After winning the BRITs Critics Choice Award and topping the BBC Sound Poll, the first full record from Smith was always bound to land under the heavy weight of expectation despite the singer’s relative inexperience.
The artist doesn't disappoint in the beginning anyway, opening with massive hit ‘Money On My Mind’. The enticing, fast-paced back beat lays the perfect foundation for the artist’s highly-rated vocals, combining simple but effective electronic and instrumental producing with Smith’s signature vocal range to produce a tune which just doesn't get old fast.
‘Good Thing’ moves slowly and intricately, offering up an emotional ballad-style number from the artist that wouldn't look out of place on Broadway with its mix of emotive lyrics and a backing made up of soft guitar and piano but featuring strong strings on occasion too.
The soulful vibes continue on latest single ‘Stay With Me’, a single so slow-burning, vocal orientated and piano driven that it attracted many comparisons to Adele. These comparisons, however, are lazy. Where Adele blasts her vocals in an in-your-face manner, Smith is more subtle, driving his songs with calm but assertive vocals that reach a diverse range of keys.

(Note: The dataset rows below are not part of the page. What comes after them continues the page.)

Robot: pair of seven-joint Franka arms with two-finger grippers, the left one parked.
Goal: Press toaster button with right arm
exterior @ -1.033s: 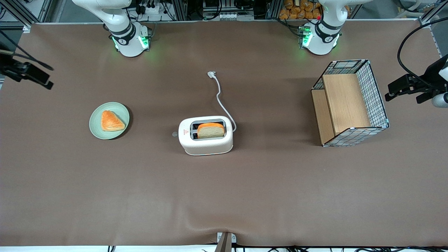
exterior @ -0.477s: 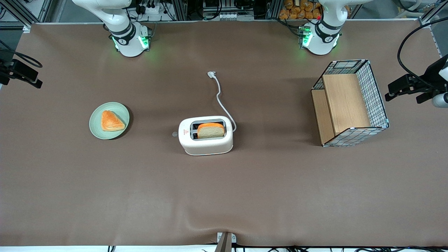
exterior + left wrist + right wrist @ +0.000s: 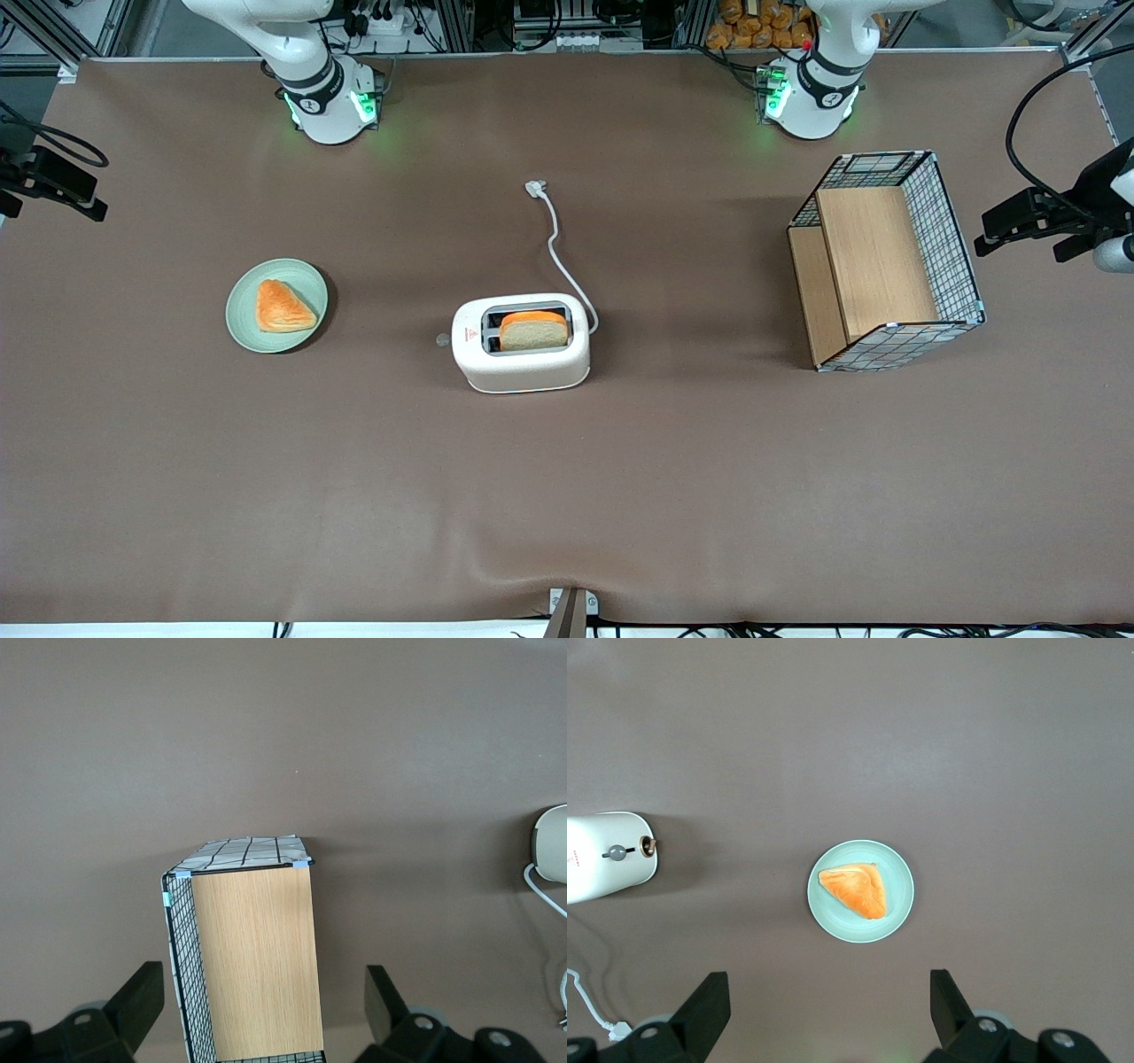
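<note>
Since a second ago we have drawn our end effector (image 3: 53, 182) back toward the working arm's table edge; it hangs wide open, holding nothing. One toaster (image 3: 521, 343) stands mid-table (image 3: 567, 496), its button (image 3: 442, 338) jutting at nine o'clock, one bread slice (image 3: 533, 330) in a slot. One plate (image 3: 276, 306) with one pastry (image 3: 283, 307) lies apart toward the working arm's end; one wire basket (image 3: 886, 261) toward the parked arm's. Brown cloth is bare around the toaster.

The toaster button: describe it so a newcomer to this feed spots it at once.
Find the small white rounded two-slot toaster at mid-table, a bread slice in one slot. On its narrow end facing the green plate sits the small grey round-tipped button, the only grey thing sticking out of the white shell. The right arm's black gripper hangs open, high above the plate.
</note>
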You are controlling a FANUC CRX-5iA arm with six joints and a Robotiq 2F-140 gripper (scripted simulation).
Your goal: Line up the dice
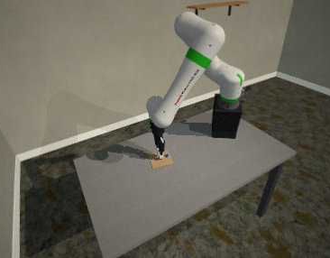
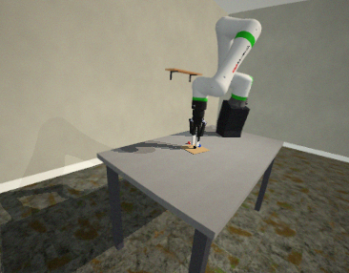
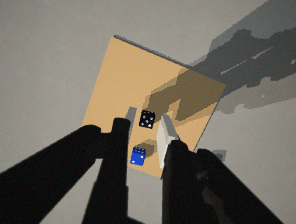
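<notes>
A tan mat (image 3: 156, 116) lies flat on the grey table; it also shows in the top view (image 1: 162, 161) and the exterior view (image 2: 195, 150). A black die (image 3: 146, 119) sits flat on the mat between my fingertips, with a small gap on each side. A blue die (image 3: 138, 156) sits flat on the mat near its edge, under my fingers; it also shows in the top view (image 1: 167, 156). A small red die (image 2: 188, 142) lies by the mat's far side, and I cannot tell whether it is on the mat. My gripper (image 3: 146, 122) is low over the mat, slightly open and holding nothing.
The robot's black base (image 1: 226, 118) stands at the table's back right. A wooden shelf (image 1: 217, 5) hangs on the wall above. The arm's shadow falls across the mat and the table behind it.
</notes>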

This is a template that continues through tuneful old school love song ‘Leave Your Lover’ and the emotive ‘I’m Not The Only One’. ‘I’ve Told You Now’ follows on from this too – there’s a lot of slow moving songs featuring sweet vocals hitting high pitch notes and floating over calm, inoffensive backings. After a while, it leaves you wanting for a little bit more, for that extra something to make each track stand out from the next. But that extra something doesn't particularly arrive.
‘Like I Can’ picks up the pace a little with a thumping bassline driving the song to begin with, but it all gets pretty poppy and mundane again when the chorus kicks in, with the Sam Smith signature high pitched notes and hints of a choir entering in behind the vocals.
The album closes out rather unimpressively, repeating what it had offered up from the middle onwards. All impressive vocally, these are tracks that if taken out as a single may stand up well, but when listened to as a continuous record become cyclical and somewhat dull. By the time ‘Not In That Way’ and ‘Lay Me Down’ finished off the album, there was more a feeling of relief remaining than of the excitement brought forward by the first few tracks on the record.
Verdict: ‘Money on My Mind’ is a thrilling combination of cracking vocals and a fun soundtrack, but the bulk of the other tracks on Sam Smith’s debut album are repetitive, and the lack of energy in anything but the singing becomes monotonous. You can sing Sam, we get it. Now make it entertaining.